/---

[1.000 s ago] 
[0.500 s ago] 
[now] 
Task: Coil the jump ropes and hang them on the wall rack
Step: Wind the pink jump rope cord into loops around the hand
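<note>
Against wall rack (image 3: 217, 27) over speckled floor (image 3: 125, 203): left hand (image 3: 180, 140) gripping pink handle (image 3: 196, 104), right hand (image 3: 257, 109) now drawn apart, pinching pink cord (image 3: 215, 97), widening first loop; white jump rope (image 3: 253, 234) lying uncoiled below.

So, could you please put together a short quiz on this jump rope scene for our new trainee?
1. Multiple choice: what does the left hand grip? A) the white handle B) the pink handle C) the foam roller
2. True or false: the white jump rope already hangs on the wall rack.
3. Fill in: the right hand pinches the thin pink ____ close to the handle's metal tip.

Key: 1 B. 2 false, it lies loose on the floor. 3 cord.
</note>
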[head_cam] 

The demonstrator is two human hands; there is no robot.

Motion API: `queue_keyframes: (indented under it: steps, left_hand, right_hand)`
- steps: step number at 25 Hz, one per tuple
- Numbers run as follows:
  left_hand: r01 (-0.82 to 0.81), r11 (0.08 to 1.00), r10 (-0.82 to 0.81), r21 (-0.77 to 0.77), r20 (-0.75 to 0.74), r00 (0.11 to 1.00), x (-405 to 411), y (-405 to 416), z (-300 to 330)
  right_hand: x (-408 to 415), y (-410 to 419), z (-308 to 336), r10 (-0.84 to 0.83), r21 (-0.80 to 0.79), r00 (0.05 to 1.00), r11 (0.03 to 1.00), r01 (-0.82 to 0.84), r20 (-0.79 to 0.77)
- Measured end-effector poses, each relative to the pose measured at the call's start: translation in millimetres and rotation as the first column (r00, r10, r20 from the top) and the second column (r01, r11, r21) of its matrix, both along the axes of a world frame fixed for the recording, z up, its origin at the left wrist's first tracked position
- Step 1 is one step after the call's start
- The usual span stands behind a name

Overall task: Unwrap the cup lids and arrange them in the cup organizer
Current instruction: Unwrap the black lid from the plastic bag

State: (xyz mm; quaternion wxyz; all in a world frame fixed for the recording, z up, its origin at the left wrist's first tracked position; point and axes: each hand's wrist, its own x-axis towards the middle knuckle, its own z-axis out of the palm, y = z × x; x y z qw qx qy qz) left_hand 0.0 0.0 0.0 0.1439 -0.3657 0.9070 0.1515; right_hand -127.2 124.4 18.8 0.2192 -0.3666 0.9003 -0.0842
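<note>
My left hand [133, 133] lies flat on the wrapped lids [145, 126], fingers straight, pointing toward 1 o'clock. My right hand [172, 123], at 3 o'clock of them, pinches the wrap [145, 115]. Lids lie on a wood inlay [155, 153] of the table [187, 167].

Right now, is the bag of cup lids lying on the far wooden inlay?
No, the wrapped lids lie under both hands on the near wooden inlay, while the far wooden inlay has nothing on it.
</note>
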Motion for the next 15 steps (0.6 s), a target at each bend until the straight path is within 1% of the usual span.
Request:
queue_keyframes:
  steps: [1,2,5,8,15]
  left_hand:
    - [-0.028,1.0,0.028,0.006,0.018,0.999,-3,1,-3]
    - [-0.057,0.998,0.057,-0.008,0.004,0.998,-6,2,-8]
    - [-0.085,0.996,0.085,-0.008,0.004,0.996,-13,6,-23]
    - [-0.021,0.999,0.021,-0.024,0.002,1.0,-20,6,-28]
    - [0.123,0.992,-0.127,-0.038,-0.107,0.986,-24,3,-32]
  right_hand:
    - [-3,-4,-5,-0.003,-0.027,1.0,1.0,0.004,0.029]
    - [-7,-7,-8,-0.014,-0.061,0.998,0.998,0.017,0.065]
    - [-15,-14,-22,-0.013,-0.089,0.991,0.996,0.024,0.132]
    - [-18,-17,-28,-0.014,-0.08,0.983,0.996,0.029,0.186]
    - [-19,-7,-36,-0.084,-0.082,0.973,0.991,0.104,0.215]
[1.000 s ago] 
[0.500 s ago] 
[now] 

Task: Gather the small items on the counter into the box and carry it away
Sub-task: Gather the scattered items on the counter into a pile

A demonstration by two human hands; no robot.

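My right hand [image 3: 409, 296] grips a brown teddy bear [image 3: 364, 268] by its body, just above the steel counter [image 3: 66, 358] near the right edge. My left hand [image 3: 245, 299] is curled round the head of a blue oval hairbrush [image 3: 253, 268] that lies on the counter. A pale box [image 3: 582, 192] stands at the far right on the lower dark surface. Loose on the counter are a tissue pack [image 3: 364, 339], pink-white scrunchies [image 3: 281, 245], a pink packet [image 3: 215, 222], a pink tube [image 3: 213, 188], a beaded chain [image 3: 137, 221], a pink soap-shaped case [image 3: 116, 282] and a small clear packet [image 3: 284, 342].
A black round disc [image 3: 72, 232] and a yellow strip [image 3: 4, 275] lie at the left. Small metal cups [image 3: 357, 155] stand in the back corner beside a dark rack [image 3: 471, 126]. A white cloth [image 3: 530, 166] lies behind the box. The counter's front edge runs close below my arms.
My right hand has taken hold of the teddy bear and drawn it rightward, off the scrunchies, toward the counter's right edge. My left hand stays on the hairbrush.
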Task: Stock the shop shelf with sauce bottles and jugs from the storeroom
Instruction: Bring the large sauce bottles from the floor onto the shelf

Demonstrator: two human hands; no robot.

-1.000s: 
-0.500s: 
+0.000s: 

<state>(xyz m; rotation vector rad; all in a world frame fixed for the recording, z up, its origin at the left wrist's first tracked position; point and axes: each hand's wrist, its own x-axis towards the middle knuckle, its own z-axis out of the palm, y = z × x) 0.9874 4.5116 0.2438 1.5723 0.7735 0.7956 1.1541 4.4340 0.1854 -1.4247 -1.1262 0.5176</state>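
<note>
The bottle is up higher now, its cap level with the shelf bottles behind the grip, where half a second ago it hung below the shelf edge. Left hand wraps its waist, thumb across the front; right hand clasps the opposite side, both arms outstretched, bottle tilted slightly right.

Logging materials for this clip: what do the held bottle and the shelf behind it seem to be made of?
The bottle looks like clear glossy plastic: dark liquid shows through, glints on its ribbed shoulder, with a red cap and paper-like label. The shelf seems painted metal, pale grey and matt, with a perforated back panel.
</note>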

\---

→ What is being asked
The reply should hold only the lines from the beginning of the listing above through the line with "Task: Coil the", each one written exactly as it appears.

→ Task solution
[1.000 s ago] 
[0.500 s ago] 
[now] 
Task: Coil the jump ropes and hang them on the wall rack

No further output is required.